Dr. Annette Kelly, Neighbors Network board president, is a geriatric nurse practitioner and the former CEO of the Central and North Florida Chapter of the Alzheimer’s Association. She has studied and taught about the aging community most of her career. Almost a decade ago, Annette attended a conference on aging where she learned about Beacon Hill Village in Boston. A member-led community of active adults age 50 and older, Beacon Hill Village was the impetus of a growing nationwide movement to connect people who care for one another through support services, wellness programs, and social and educational activities.

Listening to the Beacon Hill Village representatives confirmed what Annette’s years of experience working in geriatrics taught her: people who have the opportunity to remain in their homes – or age in place, as it’s known – tend to do better when they have a peer-to-peer support system that reduces isolation and fosters an active lifestyle and independence.

“I’m 78, and that’s totally cool,” Annette says proudly. “Aging is not a diagnosis, though it’s often treated as one. AARP studies have shown that more than 90 percent of individuals want to stay right where they are as they grow older. Having seen the clinical side of elder care for many years, I wondered what we could do locally to address the human needs of seniors as      they age.”

After conducting a feasibility study funded by the Winter Park Health Foundation that demonstrated the need and viability of a village-model concept in our community, Annette was able to garner the support of area senior advocates, partner agencies, as well as other experts on aging. By 2013, Neighbors Network became a program under the auspices of the Senior Resource Alliance.

In just three years, as the program grew in membership, Neighbors Network became an independent nonprofit agency, serving Maitland, Winter Park, Eatonville, Casselberry, Fern Park, and parts of Altamonte Springs and Orlando. Over time, it was more than just members who appreciated the support they got from Neighbors Network. Often, it was adult children, like Shelly, who praised the organization for helping her mom, a retired teacher in her 80s. 

“Because she’s always been a very independent woman, she’s reluctant to ask me for every single little thing,” says Shelly. “Of course, I’m always there as she needs me, but I think Neighbors Network makes her more comfortable. I think it gives her some independence to be able to call someone and get it handled by herself.”
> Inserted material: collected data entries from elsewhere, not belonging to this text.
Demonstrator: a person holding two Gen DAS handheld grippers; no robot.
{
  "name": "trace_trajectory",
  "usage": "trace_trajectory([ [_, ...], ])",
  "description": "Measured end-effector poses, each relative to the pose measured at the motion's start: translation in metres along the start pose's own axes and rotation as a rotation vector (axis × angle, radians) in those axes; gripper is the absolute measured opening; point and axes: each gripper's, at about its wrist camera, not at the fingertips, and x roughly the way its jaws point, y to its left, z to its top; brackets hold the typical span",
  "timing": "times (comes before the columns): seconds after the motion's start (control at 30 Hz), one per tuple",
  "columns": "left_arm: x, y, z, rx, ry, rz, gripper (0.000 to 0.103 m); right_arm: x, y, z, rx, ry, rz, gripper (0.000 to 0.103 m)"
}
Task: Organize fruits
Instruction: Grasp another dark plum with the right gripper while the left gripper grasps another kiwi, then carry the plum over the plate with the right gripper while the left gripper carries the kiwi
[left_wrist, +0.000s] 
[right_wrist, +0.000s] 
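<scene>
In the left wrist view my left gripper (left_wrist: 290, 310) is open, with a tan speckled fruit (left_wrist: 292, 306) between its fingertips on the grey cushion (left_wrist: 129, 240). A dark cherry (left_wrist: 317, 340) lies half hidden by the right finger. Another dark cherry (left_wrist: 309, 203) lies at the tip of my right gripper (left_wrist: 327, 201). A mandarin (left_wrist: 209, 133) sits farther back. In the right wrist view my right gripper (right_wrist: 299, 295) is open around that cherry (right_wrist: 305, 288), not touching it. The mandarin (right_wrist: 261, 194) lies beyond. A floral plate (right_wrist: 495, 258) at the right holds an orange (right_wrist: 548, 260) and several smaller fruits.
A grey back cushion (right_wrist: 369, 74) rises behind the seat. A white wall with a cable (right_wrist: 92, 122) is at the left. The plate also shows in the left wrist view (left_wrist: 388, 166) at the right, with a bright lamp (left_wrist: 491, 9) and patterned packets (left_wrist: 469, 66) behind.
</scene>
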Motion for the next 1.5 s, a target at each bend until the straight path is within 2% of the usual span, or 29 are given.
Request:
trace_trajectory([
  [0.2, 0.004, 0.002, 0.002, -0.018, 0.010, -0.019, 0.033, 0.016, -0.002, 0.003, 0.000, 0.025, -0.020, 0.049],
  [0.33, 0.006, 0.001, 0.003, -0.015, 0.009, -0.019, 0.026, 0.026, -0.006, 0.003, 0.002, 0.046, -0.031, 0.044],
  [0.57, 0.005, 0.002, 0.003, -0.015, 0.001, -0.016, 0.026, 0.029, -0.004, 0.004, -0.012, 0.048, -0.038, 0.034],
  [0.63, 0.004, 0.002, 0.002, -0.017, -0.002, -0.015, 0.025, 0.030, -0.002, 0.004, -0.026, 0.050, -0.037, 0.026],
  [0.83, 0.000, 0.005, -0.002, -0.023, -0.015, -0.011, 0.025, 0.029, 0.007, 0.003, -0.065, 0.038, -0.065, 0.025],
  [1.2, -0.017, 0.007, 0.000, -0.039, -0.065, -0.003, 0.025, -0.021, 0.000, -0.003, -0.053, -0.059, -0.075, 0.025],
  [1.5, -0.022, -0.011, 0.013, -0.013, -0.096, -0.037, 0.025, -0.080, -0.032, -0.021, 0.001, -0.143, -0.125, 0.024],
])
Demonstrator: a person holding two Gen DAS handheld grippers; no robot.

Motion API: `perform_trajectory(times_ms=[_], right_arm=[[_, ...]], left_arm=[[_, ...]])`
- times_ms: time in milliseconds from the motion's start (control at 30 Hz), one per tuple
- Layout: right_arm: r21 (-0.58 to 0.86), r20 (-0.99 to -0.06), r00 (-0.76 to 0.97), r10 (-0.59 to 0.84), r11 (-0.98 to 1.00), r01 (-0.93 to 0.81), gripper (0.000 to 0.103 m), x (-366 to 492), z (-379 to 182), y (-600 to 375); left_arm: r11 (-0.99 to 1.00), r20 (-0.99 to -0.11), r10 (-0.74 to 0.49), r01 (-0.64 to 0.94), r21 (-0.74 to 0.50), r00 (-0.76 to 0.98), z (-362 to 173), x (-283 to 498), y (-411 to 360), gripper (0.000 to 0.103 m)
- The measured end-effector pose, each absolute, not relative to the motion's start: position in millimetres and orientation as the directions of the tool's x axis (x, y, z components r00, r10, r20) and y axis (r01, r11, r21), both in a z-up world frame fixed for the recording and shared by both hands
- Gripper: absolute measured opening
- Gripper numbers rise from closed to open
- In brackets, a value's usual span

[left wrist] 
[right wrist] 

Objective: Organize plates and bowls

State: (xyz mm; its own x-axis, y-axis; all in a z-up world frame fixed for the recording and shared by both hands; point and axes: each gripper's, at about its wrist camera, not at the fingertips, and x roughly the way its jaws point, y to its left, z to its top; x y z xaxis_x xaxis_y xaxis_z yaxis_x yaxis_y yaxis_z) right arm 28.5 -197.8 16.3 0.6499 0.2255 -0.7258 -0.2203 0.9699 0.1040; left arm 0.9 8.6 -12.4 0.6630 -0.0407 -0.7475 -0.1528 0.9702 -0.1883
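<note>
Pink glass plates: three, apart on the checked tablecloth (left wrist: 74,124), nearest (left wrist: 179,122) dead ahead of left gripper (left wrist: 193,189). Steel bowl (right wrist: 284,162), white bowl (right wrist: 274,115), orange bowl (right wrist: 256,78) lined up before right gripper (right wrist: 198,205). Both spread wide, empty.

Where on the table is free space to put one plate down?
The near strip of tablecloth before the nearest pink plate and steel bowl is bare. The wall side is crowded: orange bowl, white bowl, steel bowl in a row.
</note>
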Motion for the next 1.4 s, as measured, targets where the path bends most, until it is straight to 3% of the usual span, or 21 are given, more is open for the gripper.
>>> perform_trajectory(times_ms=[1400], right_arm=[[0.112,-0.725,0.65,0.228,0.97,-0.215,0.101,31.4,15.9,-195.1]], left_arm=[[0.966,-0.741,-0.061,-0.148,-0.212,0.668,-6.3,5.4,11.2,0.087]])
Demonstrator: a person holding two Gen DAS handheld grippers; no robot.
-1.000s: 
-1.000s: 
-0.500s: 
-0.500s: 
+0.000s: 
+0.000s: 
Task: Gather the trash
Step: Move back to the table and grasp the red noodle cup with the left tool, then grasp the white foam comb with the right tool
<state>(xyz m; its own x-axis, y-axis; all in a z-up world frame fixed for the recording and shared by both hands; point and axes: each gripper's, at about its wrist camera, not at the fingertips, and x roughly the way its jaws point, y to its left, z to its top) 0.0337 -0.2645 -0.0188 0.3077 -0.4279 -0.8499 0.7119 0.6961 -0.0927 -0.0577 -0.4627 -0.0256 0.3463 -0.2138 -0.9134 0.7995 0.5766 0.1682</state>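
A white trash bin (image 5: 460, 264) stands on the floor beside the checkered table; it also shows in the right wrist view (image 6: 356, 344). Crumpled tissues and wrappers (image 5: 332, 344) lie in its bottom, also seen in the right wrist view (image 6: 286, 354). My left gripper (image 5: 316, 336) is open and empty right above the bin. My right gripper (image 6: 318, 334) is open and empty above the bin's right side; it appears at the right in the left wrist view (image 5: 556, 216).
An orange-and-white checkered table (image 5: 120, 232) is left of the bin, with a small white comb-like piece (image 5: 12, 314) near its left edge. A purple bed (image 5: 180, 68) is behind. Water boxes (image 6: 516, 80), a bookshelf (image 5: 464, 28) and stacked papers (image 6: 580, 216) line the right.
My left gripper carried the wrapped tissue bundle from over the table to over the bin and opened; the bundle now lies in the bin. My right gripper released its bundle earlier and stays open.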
Anyone 55 or older in the designated service areas can join Neighbors Network by paying an annual membership fee of $375 per year for an individual or $500 per year for two senior adults or two adults with a disabled child. For those who cannot afford the annual fee, scholarships are offered for those who meet eligibility requirements.

“Sometimes, our own members contribute to scholarships,” says Annette. “We had a member who eventually sold her home and moved in with her daughter. She wanted to help another senior by paying back her scholarship.” 

The success of the village concept, and what keeps Neighbors Network thriving, are the volunteers who step up to help their neighbors. In some instances, senior members who have a special talent or skill to share are also volunteers. 

“Right now, we have about 45 volunteers,” says Mary T. Scott, vice president of marketing. “We do a background check on all volunteers, including their driver’s record if they drive members. What our volunteers enjoy is the fact that they can do what they enjoy doing, when it best suits their schedule. Our volunteers are people who believe in the concept of seniors remaining vibrant in their own homes. Others who believe in the concept become community members who enjoy participating in our social events such as luncheons, theater and museum outings, and a book club.”

“What is it you’d like to do?” asks Annette. “Come volunteer with us, and you can do it. Volunteers 18 and older can live anywhere. And, if you’re an adult over 55 who wants to connect to a support network, we are just a phone call away. We’d love to hear from you.”